PROBLEM STATEMENT ::
Your reply should be the following data, copied exactly.

GIVEN DATA ::
+++

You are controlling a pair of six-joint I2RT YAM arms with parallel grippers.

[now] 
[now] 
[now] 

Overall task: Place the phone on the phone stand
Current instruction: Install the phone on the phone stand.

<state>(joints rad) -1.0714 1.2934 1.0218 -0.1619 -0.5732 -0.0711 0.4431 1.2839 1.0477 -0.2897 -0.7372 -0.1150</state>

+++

SOLUTION TO THIS PROBLEM ::
You are controlling a pair of six-joint I2RT YAM arms with parallel grippers.

[now] 
[now] 
[now] 

Overall task: Place the phone on the phone stand
Current instruction: Install the phone on the phone stand.

<state>(joints rad) -1.0714 1.2934 1.0218 -0.1619 -0.5732 -0.0711 0.4431 1.2839 1.0477 -0.2897 -0.7372 -0.1150</state>

There's nothing left to add to the output.